El alto tribunal subrayó que las operaciones de alias Araña se desarrollaron después de la firma del Acuerdo de Paz entre el Gobierno colombiano y las Farc en 2016, razón por la cual no procede la aplicación de beneficios o garantías de no extradición previstas en el marco de la Jurisdicción Especial para la Paz (JEP).
Argumentos del concepto judicial
En su revisión, la Corte descartó los argumentos de la defensa que solicitaban detener el proceso por supuestas inmunidades derivadas de su participación en acercamientos de paz. El documento aclara que las resoluciones administrativas que designaron a Rojas como posible delegado o facilitador “no generan inmunidad judicial ni obstaculizan el trámite extradicional”.
La Sala precisó que los delitos imputados —narcotráfico, concierto para delinquir y homicidio— no están relacionados con actividades políticas ni con el conflicto armado. También verificó que, aunque existen investigaciones en curso en Colombia, no hay sentencias firmes que impidan la extradición por los mismos hechos, de modo que la entrega a Estados Unidos no vulnera el principio de non bis in idem (prohibición de doble juzgamiento).
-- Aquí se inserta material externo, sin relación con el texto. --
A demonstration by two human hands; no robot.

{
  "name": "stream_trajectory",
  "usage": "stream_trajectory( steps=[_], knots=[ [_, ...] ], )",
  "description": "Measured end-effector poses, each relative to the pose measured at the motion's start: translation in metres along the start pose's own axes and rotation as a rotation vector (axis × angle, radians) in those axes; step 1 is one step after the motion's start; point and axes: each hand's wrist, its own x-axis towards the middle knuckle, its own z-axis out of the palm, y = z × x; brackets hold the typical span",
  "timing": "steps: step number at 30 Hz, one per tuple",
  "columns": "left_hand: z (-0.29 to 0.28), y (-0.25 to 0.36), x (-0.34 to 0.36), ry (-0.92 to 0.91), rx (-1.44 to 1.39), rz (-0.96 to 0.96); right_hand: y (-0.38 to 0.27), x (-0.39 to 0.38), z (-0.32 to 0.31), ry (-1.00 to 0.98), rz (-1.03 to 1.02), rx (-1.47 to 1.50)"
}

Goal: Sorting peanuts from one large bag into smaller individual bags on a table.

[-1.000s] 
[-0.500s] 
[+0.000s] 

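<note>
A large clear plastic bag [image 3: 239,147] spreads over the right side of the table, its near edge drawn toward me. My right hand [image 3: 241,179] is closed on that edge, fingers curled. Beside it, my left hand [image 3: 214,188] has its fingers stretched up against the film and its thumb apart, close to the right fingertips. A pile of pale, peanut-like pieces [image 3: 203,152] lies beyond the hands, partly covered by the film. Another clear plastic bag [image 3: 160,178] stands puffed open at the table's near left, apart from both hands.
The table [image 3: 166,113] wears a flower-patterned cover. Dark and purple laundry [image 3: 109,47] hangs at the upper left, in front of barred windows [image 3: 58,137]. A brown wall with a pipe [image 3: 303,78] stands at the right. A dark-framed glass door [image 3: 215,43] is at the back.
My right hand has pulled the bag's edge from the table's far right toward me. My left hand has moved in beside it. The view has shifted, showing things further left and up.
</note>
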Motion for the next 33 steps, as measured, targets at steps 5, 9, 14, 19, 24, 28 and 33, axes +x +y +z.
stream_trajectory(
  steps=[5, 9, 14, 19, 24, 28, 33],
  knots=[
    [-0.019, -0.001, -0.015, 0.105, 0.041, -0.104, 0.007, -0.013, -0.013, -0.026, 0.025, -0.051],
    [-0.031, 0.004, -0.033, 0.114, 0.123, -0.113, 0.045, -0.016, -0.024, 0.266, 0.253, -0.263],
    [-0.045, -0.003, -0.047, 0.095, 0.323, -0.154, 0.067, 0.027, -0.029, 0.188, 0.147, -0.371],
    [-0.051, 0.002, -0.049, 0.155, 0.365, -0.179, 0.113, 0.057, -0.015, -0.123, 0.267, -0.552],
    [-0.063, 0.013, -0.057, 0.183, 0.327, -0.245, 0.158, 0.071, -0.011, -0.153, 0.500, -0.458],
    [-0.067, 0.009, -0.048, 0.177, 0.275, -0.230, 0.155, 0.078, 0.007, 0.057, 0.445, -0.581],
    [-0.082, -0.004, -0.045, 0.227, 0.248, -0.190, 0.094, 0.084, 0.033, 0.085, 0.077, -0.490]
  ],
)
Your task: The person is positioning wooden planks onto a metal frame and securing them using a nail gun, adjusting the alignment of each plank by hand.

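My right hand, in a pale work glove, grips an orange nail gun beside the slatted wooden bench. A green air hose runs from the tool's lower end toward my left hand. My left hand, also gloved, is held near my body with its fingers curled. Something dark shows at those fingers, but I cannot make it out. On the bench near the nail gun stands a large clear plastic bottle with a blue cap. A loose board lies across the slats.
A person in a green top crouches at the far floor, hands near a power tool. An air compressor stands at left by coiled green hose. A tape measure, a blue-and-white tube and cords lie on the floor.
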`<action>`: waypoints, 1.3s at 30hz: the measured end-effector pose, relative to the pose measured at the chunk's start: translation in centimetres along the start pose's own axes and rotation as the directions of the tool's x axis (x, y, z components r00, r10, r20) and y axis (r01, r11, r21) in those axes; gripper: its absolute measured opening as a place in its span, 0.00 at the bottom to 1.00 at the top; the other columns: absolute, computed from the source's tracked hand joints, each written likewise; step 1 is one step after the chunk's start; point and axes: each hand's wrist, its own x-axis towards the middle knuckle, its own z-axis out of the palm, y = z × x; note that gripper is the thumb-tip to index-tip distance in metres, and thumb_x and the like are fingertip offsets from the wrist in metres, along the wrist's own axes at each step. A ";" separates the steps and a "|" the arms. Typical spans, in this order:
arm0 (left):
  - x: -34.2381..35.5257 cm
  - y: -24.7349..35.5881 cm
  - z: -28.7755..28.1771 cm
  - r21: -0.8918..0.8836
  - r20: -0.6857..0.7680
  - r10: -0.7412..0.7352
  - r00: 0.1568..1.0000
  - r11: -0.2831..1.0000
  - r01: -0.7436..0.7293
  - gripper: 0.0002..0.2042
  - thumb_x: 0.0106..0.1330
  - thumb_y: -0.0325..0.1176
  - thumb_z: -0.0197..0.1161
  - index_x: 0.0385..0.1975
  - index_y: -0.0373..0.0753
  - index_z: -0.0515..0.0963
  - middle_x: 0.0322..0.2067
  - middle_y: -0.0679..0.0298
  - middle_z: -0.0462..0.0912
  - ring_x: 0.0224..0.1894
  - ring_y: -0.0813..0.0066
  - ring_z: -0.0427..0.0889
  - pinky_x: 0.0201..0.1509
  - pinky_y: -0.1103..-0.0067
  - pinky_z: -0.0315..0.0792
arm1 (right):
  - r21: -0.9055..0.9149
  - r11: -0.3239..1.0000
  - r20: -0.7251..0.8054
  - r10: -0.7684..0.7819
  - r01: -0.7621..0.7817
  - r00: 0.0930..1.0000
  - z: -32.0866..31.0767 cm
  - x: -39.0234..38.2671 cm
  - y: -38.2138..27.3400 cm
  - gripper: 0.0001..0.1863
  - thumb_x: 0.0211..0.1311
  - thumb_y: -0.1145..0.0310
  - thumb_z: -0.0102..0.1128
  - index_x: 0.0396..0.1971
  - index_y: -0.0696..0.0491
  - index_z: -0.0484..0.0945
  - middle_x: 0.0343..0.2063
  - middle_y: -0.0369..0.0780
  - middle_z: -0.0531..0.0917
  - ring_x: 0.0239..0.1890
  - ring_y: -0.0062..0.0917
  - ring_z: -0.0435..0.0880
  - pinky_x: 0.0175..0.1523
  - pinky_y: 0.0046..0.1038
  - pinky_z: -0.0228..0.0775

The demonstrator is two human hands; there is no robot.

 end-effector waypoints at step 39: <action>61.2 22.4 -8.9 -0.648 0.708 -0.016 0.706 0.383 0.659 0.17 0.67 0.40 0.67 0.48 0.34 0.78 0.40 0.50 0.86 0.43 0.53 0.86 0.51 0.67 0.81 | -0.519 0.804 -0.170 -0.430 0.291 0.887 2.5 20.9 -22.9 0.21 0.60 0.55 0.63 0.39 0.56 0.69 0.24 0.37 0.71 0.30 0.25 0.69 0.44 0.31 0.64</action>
El fallo advierte que el Gobierno nacional, si decide aprobar la entrega, puede solicitar una extradición diferida para permitir que las autoridades colombianas continúen con los procesos penales en curso. No obstante, el concepto judicial dejó claro que la solicitud extranjera cumple con los requisitos formales y materiales exigidos por la legislación colombiana y los tratados internacionales.
Implicaciones para el proceso de paz
El pronunciamiento de la Corte Suprema ocurre en medio del proceso de acercamientos entre el Gobierno de Gustavo Petro y la Segunda Marquetalia, encabezada por Iván Márquez. En diciembre de 2023, el alto comisionado para la Paz, Otty Patiño, firmó junto con Márquez un comunicado para dar inicio a una fase exploratoria de diálogo, con el propósito de avanzar hacia un nuevo acuerdo que permitiera la reincorporación de los integrantes de esa estructura.
Sin embargo, la Corte enfatizó que “los hechos atribuidos a la Segunda Marquetalia y a sus integrantes evidencian una finalidad económica y delictiva, ajena a los objetivos políticos de una organización insurgente”. Esa consideración marca una diferencia sustancial frente a los argumentos del Gobierno, que ha sostenido que el grupo conserva motivaciones políticas que justifican un proceso de negociación.
El concepto de la Sala de Casación Penal se convierte así en un precedente jurídico y político: aunque la Corte no participa directamente en decisiones sobre política de paz, su valoración sobre la naturaleza del grupo afecta las bases legales que sustentan una eventual negociación.

En la práctica, el documento refuerza la tesis de que la Segunda Marquetalia actúa como una red narcotraficante y no como una organización con objetivos ideológicos o revolucionarios.